In a local story I’ve been following for a while in the (San Francisco mid-peninsula) Daily Post, the installment from the 21st: “Gym may continue without Y: Landlord comes to the rescue” by Breena Kerr. Background:

YMCA Silicon Valley announced in June it intended to close the gym in the Palo Alto Square office complex [at Page Mill Rd. and El Camino Real], citiing declining membership and the need to make costly and logistically difficult renovations. As the expiration of the lease approached, the YMCA said it made more sense to close than to try to save the gym.

(The landlord now says he intends to keep the gym running after the YMCA leaves.)

Further background: Over the years, the Page Mill YMCA has developed a considerable membership of seniors, who have become a community. As the Daily Post put it:

Unlike most YMCAs, the Page Mill location is an adult gym, and many members see it as an integral part of their social lives.

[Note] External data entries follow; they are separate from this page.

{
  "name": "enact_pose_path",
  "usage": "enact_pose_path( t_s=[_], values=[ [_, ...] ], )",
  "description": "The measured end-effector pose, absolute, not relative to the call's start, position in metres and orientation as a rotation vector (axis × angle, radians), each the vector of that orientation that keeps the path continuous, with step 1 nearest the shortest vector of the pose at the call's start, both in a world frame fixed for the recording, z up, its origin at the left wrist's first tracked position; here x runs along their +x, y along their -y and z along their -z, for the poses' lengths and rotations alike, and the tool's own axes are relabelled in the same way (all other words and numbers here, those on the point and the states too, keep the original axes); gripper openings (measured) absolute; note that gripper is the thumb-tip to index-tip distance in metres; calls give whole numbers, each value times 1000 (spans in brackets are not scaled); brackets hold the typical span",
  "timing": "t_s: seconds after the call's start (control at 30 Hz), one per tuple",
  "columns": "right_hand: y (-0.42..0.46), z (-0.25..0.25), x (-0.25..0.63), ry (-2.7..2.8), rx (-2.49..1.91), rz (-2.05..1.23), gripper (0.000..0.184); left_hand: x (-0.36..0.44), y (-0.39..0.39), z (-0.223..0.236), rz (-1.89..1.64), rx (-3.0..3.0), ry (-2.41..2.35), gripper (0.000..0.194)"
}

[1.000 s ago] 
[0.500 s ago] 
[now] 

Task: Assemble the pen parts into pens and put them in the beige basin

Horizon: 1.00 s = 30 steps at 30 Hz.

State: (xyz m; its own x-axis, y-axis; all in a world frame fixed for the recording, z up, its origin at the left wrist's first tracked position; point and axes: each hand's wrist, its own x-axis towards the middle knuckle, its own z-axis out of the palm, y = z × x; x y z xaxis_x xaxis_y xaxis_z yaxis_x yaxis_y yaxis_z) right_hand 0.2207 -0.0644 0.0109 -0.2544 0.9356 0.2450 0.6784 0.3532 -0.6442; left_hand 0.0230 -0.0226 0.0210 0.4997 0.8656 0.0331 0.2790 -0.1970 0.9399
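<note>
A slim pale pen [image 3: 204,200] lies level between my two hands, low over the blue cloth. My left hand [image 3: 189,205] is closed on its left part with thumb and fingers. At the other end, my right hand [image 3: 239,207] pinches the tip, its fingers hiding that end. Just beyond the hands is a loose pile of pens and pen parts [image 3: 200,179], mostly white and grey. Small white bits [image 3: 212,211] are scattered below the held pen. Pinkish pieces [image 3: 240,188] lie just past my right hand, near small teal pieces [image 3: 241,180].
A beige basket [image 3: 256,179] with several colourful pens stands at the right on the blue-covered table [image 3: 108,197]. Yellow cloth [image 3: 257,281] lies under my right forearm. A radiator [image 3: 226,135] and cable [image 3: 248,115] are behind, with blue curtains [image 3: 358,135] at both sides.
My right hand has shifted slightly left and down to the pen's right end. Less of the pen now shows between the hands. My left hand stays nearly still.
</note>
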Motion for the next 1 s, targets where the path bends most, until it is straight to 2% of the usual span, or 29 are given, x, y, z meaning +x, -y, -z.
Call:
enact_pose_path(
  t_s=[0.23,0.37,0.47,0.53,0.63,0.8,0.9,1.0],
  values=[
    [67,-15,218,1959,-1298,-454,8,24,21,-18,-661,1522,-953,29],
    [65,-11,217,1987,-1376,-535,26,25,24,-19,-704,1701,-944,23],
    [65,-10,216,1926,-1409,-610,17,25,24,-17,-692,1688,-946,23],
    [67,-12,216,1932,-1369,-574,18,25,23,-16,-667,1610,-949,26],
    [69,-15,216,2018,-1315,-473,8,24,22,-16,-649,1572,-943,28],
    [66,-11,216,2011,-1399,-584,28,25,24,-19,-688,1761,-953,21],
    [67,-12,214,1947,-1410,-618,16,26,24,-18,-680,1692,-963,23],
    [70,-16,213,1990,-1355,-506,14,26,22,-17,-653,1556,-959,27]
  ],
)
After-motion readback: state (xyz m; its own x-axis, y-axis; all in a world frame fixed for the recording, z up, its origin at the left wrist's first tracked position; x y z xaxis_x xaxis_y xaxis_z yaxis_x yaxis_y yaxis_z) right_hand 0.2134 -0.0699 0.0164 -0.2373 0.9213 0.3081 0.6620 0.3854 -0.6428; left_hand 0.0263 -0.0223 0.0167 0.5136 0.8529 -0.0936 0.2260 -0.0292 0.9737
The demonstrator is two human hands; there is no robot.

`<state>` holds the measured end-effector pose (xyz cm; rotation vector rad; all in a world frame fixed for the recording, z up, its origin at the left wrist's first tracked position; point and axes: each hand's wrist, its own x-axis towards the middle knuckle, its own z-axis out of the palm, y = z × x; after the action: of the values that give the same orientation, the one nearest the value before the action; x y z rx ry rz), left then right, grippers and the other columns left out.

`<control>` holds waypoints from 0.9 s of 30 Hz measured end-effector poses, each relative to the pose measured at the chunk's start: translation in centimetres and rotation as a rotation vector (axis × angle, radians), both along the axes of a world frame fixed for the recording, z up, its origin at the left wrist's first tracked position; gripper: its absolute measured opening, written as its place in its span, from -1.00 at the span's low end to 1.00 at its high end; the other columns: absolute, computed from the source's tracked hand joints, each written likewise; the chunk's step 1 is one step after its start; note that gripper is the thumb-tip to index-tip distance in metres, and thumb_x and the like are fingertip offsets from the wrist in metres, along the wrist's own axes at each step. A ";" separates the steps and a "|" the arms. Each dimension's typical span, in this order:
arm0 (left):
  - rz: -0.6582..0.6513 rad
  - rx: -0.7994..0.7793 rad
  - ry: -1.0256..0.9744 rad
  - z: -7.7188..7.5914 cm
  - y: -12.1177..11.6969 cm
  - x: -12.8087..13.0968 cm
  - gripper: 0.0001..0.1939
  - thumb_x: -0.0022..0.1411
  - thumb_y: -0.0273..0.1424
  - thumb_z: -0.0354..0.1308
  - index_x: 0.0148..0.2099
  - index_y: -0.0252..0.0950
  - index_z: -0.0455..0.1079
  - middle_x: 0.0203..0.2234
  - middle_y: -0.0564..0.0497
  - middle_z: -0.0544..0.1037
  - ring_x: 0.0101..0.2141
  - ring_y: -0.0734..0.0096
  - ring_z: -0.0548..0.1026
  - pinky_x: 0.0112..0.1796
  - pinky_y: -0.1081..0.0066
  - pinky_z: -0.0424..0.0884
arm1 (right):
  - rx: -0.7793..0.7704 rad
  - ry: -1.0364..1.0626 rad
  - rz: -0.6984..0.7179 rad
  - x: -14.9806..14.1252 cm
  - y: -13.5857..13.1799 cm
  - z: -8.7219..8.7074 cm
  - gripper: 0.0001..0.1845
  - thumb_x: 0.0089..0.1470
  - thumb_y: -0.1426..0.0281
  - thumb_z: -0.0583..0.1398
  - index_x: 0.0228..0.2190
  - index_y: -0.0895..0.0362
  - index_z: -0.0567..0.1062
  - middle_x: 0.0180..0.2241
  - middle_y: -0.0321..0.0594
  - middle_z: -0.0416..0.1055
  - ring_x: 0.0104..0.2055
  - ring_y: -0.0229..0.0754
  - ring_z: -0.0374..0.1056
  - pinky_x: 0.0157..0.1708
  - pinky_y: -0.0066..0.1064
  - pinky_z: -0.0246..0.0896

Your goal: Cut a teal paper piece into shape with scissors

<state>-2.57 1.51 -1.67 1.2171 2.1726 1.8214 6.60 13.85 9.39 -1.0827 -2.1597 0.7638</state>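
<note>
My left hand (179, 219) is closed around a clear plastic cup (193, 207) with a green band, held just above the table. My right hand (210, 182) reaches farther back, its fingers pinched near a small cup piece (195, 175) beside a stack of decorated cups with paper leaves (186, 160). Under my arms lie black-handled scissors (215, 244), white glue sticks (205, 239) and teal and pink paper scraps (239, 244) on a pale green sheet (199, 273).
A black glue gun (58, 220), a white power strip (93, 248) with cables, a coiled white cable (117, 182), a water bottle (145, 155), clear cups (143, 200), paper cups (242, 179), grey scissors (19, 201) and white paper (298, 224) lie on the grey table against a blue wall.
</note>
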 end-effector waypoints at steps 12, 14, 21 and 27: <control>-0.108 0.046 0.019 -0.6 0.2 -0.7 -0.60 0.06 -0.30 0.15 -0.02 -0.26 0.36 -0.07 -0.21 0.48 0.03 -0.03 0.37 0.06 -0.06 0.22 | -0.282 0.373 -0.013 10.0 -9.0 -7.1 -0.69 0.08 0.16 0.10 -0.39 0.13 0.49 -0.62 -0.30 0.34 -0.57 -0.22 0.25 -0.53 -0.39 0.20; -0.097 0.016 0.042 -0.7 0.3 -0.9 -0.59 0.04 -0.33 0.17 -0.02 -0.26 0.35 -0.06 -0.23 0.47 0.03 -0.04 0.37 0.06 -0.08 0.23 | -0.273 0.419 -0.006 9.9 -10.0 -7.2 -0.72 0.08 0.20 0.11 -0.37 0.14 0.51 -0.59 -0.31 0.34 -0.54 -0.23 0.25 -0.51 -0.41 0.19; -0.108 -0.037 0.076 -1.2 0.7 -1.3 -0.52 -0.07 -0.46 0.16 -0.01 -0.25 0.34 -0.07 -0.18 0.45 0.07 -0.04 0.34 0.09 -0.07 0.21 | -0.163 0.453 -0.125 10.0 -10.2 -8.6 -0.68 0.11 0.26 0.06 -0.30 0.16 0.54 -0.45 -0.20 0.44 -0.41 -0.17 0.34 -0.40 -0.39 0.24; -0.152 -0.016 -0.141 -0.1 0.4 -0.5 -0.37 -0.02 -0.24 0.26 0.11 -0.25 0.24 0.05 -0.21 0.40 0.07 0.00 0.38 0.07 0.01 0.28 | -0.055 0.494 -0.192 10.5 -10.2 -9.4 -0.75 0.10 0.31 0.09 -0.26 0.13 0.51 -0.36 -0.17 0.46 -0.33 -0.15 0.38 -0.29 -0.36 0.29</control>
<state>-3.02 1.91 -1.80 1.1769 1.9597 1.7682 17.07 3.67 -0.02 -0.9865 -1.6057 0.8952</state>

But YMCA of Silicon Valley Chief Operating Officer Elizabeth Jordan told the Post in June that the organization doesn’t want to run an adult gym.

“A YMCA that’s perceived as adults-only isn’t in line with the YMCA’s mission,” she told the Post.

In the June quote Jordan characterizes the facility as “an adult gym” but then refines that to “perceived as adults-only”, which is quite another matter. In any case, the Page Mill facility certainly presents itself as for everyone. not just the young, men, and Christians.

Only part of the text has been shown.